» **WHAT TO DO**
The listing below contains a span that opens with the line containing "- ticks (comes" and closes with the line containing "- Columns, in". Return that span exactly.

» **DATA BLOCK**
=====
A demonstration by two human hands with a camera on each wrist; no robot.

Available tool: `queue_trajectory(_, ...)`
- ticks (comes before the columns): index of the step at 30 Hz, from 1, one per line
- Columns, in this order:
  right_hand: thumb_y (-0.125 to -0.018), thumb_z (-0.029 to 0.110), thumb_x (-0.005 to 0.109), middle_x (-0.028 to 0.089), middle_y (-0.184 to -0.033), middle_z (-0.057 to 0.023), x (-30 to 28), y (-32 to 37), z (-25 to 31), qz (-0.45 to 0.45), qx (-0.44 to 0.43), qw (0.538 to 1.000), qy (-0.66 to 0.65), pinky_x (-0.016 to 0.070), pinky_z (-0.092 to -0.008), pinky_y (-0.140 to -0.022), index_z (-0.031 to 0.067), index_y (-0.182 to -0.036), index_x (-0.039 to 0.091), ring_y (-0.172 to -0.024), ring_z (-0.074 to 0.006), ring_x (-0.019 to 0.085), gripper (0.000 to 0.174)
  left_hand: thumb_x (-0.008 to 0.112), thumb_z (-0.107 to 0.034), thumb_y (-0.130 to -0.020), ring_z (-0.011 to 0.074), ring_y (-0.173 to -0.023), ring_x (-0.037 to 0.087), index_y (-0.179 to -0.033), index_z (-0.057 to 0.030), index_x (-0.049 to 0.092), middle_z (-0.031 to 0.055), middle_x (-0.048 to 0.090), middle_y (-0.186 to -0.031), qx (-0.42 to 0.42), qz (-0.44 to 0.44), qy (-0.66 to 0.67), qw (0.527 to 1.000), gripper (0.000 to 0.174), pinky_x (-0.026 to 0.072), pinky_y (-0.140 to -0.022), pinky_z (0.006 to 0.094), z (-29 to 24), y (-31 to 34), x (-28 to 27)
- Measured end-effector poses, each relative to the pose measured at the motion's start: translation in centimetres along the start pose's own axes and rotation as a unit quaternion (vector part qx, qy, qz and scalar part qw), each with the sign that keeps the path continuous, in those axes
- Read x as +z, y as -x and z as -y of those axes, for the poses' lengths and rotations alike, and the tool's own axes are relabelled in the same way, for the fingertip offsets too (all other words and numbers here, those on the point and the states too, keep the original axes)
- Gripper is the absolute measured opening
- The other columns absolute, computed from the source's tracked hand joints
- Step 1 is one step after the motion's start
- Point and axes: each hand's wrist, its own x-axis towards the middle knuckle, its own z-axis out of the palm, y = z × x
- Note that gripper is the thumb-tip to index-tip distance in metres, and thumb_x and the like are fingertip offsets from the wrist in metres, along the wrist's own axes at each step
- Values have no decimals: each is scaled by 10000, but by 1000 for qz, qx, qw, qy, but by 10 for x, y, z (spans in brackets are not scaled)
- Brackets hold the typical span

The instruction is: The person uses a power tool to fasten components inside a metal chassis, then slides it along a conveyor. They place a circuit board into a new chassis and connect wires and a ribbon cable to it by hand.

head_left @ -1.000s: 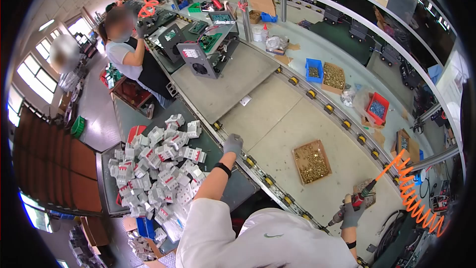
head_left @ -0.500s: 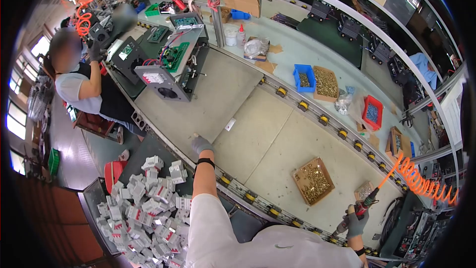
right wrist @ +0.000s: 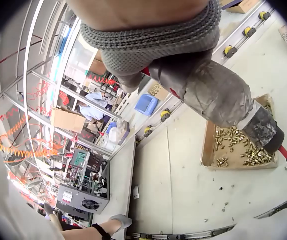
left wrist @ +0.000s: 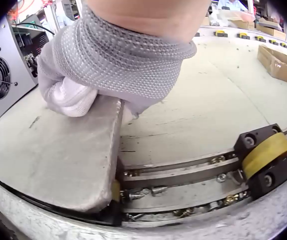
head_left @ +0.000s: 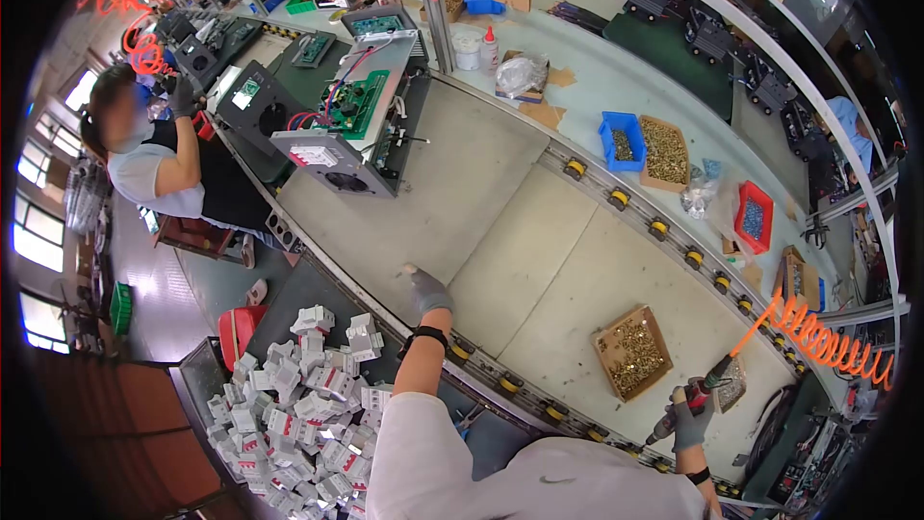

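Observation:
At the near right corner of a flat grey board point(left wrist: 58, 155), my gloved left hand point(head_left: 426, 295) grips the edge, its fingers folded over the top. The underside of that grip is hidden. On the same board stands a grey fan-fronted machine unit point(head_left: 351, 169) with an exposed green circuit board point(head_left: 358, 104). In my gloved right hand point(head_left: 691, 422) is a power screwdriver point(right wrist: 218, 92), its tape-wrapped body and long bit pointing away from the wrist. Near it, a cardboard box point(head_left: 616, 342) holds many brass-coloured screws point(right wrist: 233, 145).
Yellow rollers point(head_left: 510, 382) line both conveyor rails. An orange coiled hose point(head_left: 828, 342) hangs at right. Across the far rail sit a blue bin point(head_left: 610, 156) and a red bin point(head_left: 743, 241). A heap of grey-white breakers point(head_left: 298, 414) lies at left. Another person point(head_left: 164, 164) stands beyond.
My left hand has moved from the near rail onto the board's edge and now grips it. My right hand keeps hold of the screwdriver. The head view has turned.

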Motion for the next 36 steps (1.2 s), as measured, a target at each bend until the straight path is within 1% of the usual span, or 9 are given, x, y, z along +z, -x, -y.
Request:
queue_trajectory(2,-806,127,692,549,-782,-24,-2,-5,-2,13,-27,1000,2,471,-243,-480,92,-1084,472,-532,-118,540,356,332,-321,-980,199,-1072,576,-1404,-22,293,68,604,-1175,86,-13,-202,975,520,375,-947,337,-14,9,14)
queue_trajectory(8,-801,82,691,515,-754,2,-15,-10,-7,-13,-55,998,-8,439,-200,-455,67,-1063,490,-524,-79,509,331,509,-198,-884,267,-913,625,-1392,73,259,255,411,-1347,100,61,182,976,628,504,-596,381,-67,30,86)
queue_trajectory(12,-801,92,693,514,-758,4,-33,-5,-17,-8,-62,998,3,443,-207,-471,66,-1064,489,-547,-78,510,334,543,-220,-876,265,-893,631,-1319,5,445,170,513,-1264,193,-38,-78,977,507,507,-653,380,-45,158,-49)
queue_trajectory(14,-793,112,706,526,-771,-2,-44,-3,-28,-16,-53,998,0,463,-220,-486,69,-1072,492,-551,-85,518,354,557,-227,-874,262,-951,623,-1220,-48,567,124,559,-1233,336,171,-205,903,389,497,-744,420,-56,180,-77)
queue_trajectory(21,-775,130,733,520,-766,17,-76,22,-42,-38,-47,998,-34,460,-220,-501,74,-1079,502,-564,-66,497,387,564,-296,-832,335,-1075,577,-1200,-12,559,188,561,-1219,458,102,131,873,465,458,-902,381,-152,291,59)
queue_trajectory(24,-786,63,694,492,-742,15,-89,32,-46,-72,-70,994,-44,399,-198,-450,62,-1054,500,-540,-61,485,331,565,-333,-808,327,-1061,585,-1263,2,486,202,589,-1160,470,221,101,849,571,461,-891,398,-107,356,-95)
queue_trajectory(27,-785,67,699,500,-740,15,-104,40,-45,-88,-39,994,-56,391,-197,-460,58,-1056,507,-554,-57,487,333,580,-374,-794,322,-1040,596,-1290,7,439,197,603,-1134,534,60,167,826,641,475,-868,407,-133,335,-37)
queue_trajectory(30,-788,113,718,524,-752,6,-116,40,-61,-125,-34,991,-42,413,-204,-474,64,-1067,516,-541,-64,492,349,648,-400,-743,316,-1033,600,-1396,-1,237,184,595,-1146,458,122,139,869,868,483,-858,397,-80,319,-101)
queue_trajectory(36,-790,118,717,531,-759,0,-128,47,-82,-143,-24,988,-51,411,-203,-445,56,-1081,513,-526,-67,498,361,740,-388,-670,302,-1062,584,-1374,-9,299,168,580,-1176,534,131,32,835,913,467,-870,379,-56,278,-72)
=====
» **WRITTEN RESPONSE**
- ticks (comes before the columns): index of the step at 30 Hz, from 1, one per line
- Columns, in this order:

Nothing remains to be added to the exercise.